The views and opinions expressed here are my own and don’t necessarily represent the views or opinions of Deloitte & Touche LLP.

---

[i] Various people have pointed out to me that the CIP standards shouldn’t be called “Reliability Standards”, but something like “Cyber Security Standards”. I agree on that point, but I always have to point out that Reliability is NERC’s middle name. These standards shouldn’t be under NERC’s purview in the first place; but they are.

[ii] Of course, there have been measures to mitigate this issue recently, such as FFT and now the RAI.   Of course, they provide only partial mitigation, and RAI in particular comes with some big costs of its own.

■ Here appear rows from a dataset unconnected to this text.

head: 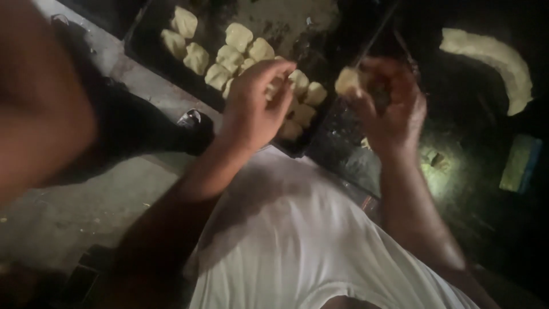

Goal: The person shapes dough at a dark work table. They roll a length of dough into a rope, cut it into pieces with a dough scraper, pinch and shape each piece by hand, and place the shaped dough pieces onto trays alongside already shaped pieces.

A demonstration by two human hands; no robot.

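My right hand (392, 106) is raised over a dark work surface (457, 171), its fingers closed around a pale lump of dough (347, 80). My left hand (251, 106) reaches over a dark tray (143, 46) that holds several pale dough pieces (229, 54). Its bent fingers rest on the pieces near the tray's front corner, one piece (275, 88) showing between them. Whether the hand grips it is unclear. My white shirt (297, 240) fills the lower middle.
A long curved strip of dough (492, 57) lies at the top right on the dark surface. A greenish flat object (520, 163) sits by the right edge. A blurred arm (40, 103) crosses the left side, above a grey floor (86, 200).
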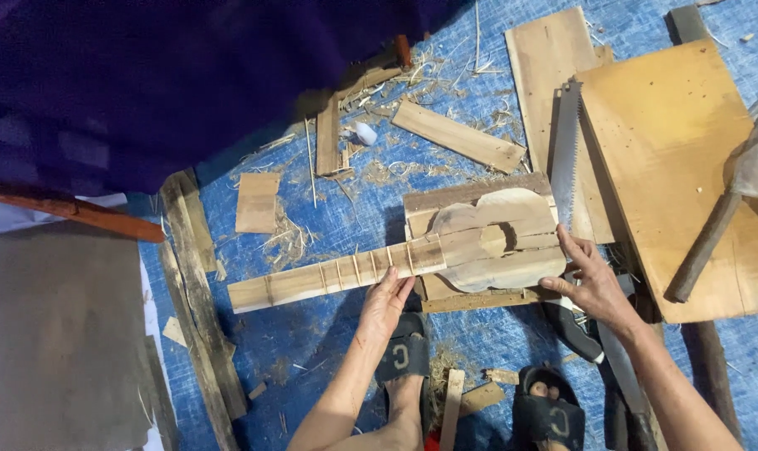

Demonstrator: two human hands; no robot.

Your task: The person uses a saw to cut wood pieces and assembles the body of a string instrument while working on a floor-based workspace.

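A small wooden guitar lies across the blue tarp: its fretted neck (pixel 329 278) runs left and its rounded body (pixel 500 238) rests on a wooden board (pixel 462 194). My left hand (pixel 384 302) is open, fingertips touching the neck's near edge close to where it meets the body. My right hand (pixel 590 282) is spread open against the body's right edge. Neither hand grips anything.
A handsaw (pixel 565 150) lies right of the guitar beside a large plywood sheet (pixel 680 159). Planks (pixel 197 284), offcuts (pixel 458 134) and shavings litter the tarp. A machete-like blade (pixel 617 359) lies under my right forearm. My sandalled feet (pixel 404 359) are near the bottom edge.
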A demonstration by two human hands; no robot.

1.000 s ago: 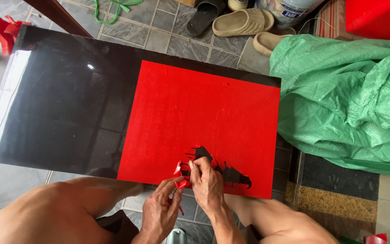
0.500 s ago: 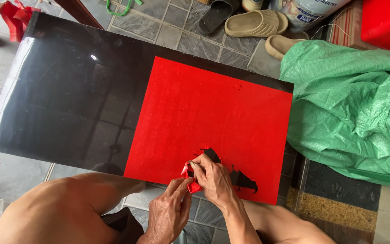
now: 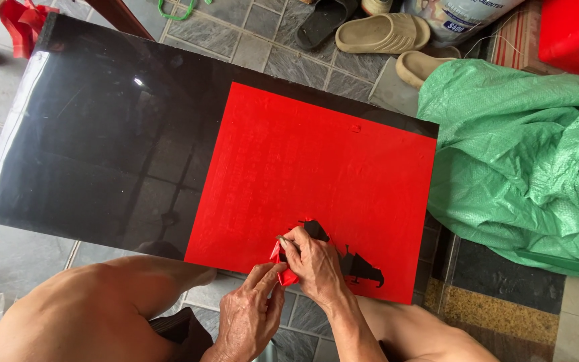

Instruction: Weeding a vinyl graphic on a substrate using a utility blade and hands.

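Head view, looking down: nearest are my two bare knees, and between them my two hands at the near edge of the one red sheet (image 3: 309, 171). My left hand (image 3: 249, 318) pinches a peeled-up red strip (image 3: 281, 263) between thumb and fingertips. My right hand (image 3: 316, 265) lies knuckles-up on the sheet, fingers curled and pressed to the same strip; what its fingertips grip I cannot tell. Just right of that hand the red is stripped away in one ragged patch, showing black beneath. The sheet lies flat on one black glossy board (image 3: 95, 147), covering its right half; the board's left half is bare and mirrors the light. To the right, beside the board, sits one heap of green woven sacking (image 3: 524, 154). Farther off on the tiled floor I count three sandals: two beige (image 3: 383, 33), one dark (image 3: 323, 23). Far right corner, a red container (image 3: 577, 33); far left, crumpled red scraps (image 3: 25, 20).
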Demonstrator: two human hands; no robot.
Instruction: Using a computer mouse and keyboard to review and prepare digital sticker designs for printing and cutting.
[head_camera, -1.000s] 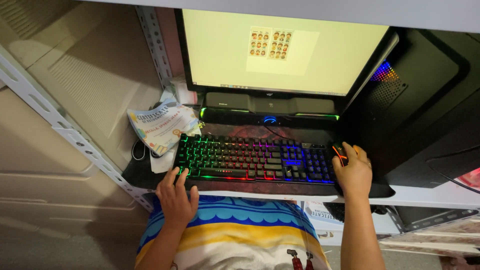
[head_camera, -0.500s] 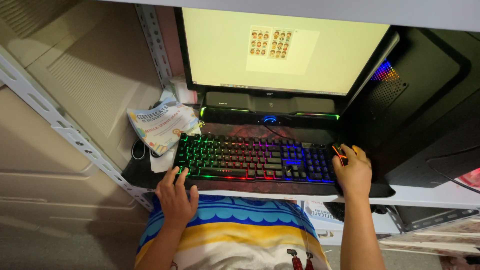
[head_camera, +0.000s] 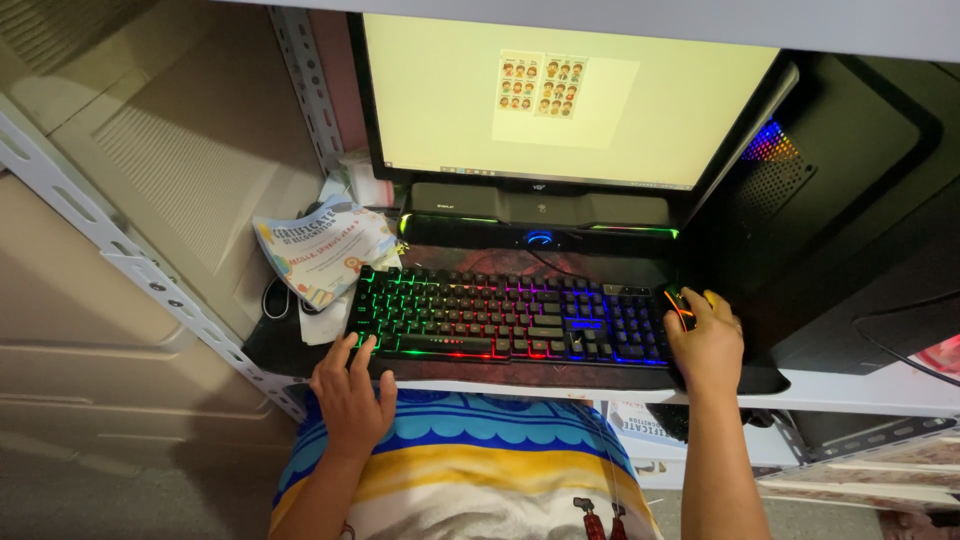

[iii] You may bring up the fact that NERC frequently touts the idea that they are moving toward “results-based standards”, and that CIP v5 is supposedly an example of that approach. I must admit I have no idea what this phrase means, when it comes to CIP. Does it mean the auditors will first look at your record of cyber incidents, and only issue a PV when there’s a cyber incident that results in loss of load? If so, there would have been exactly zero CIP violations so far, since there has never yet been a cyber incident in North America – that I have heard of – that resulted in loss of load. Does it mean the standards just prescribe general principles, like “appropriate firewall rules”? No, this doesn’t describe CIP v5 either. If you know what “results-based standard” means in the context of CIP v5, please let me know.

[iv] I’ll admit this is a simplified account of the standard, but not by a whole lot.